The following post was written by guest blogger Duncan Pauly from JustOne. JustOne is a member of the Confluent partner program. Duncan is the Chief Technology Officer at JustOne and possesses over two decades of senior technical experience with roles involving intellectual property development, high performance software architecture, product strategy, and technical governance.
JustOne Database is great at providing agile analytics against streaming data and Confluent is an ideal complementary platform for delivering those messages, so we are very pleased to announce the release of our sink connector that can stream messages at Apache Kafka speed into a table in a PostgreSQL compatible database. This connector works with any database compatible with PostgreSQL 9.3 (and above) which supports the PostgreSQL COPY interface and the PL/pgSQL language extension – this includes the free downloadable version of JustOneDB. The Use Case and Performance sections below provide an overview of how Kafka and JustOneDB can support the acquisition of data at network speed, while leveraging the same database instance to support agile analytics. The remaining sections of this post take a look at how the connector works, how to setup a test environment, and how you can use it. The connector is open source and you can find the connector source and executables here: https://github.com/justonedb/kafka-sink-pg-json.

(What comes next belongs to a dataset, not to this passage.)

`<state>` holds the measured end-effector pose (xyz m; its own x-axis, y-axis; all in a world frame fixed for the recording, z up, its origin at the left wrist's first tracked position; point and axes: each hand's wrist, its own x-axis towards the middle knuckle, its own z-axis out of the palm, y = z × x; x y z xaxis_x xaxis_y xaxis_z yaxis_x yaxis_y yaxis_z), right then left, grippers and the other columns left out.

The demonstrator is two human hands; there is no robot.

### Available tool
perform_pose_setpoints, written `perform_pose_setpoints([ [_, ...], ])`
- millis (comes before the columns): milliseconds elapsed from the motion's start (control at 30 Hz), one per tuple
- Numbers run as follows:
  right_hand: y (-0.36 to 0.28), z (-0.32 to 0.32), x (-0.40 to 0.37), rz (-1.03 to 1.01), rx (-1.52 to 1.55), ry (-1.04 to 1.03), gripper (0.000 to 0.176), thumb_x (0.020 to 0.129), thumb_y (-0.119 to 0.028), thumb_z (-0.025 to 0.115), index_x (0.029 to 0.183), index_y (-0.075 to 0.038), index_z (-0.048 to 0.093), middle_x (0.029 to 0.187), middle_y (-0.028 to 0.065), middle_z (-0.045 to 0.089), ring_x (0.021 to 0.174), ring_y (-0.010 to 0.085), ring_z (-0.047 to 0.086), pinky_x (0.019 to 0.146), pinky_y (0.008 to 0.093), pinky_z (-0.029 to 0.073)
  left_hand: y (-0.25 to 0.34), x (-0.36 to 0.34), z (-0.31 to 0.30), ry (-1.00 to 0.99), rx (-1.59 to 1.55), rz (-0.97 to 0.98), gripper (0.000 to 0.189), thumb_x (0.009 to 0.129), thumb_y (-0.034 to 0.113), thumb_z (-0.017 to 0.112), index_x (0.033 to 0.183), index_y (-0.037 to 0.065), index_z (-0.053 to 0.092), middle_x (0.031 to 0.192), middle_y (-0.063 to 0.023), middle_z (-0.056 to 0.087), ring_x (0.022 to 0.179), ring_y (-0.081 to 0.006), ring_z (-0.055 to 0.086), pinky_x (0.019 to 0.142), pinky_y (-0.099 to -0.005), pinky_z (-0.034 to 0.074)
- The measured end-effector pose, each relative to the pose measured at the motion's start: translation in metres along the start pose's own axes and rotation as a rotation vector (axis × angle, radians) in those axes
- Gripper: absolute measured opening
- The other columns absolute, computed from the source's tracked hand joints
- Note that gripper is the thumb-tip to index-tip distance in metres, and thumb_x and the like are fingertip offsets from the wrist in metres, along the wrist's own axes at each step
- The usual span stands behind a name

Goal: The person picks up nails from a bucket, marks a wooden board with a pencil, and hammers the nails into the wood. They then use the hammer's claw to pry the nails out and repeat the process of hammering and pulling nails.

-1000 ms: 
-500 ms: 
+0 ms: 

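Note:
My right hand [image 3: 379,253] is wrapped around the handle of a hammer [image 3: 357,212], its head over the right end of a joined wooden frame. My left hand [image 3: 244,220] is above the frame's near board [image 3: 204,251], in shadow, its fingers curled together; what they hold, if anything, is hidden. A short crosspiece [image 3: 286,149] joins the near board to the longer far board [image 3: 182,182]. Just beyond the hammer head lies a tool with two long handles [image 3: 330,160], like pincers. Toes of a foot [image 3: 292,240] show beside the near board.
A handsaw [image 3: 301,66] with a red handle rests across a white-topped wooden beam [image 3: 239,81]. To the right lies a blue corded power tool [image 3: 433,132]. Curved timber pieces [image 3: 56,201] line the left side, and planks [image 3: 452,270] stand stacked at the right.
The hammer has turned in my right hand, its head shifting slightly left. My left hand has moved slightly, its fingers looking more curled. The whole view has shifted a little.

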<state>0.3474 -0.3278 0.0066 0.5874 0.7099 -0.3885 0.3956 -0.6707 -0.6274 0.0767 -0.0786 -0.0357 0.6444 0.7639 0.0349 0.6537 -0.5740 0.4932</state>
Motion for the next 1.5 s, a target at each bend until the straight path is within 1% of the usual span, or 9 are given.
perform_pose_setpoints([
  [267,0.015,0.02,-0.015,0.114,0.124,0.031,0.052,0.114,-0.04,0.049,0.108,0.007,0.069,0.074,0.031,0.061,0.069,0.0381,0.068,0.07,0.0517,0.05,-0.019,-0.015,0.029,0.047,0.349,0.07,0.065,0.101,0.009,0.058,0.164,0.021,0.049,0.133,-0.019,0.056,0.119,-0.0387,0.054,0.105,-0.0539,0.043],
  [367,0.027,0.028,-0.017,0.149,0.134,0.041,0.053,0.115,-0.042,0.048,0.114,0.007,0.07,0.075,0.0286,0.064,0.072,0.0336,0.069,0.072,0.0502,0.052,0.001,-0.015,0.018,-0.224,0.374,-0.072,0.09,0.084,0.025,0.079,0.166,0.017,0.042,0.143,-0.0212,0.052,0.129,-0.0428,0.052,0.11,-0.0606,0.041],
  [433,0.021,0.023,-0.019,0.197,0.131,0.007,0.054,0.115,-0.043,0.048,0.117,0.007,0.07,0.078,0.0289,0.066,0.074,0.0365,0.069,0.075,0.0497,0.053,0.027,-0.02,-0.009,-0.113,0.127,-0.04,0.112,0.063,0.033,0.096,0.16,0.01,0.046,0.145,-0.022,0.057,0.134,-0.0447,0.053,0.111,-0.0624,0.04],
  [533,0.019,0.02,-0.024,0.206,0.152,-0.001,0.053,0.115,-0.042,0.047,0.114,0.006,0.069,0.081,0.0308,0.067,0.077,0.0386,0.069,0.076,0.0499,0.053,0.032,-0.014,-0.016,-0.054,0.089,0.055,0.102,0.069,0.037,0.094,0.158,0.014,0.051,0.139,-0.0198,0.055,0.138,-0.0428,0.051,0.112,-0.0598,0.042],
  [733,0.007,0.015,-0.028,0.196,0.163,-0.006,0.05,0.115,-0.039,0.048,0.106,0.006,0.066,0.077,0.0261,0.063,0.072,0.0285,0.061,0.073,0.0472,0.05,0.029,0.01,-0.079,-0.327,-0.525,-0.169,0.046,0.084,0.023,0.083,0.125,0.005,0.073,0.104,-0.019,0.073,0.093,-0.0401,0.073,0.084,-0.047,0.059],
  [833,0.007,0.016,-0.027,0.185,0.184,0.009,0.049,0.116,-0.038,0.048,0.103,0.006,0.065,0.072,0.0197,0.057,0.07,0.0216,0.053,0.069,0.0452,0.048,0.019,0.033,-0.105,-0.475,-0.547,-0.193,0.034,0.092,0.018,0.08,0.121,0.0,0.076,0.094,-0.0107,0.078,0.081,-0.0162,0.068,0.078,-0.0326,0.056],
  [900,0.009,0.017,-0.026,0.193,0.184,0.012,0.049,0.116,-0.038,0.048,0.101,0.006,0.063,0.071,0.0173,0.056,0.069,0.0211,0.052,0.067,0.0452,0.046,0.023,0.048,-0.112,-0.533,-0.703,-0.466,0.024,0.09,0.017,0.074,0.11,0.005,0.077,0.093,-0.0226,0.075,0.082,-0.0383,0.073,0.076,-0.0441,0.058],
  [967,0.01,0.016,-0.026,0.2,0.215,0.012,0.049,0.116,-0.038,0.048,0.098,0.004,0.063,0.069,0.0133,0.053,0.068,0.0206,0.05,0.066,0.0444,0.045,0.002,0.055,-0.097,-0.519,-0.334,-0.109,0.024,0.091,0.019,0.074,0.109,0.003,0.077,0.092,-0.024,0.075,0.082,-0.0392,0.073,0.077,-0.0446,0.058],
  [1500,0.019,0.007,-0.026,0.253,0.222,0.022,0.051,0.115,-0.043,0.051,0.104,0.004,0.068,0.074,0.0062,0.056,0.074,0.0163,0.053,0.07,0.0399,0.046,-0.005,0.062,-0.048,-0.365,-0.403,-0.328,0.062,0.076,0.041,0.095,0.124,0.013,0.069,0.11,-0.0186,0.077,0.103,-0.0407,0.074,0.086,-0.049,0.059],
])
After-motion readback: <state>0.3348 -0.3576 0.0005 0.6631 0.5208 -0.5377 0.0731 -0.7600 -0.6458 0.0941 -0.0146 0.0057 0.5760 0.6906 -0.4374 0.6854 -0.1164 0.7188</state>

Although the connector can be used with any PostgreSQL compatible database, it was specifically developed for use in an architecture using Kafka and JustOneDB to provide a relational data lake where all of the messages from across the enterprise are collected into one place – for data exploration and discovery activities using standard business intelligence and presentation clients.
This architecture works simply because of the performance and scalability of both solutions. We know that Kafka can stream data like a firehose; and JustOneDB is able to drink from that firehose while providing interactive agile query access to that data even at data volumes extending into hundreds of terabytes. The beauty of a relational data lake is that the relational paradigm provides data transparency to the users exploring it; while JustOneDB provides the query agility and interactive response times demanded by data analysis and exploration by clients and users.
When testing the connector with JustOneDB we have seen consumption rates matching those of an un-indexed PostgreSQL table – but the key difference is that JustOneDB does not need any indexes added or any data transformations to yield fast interactive response times for analytical queries and for fast drill downs into the granular detail behind those analytical results. This architecture allows you to potentially keep everything and query anything – without the cost and complexity of something like Hadoop or a large data appliance.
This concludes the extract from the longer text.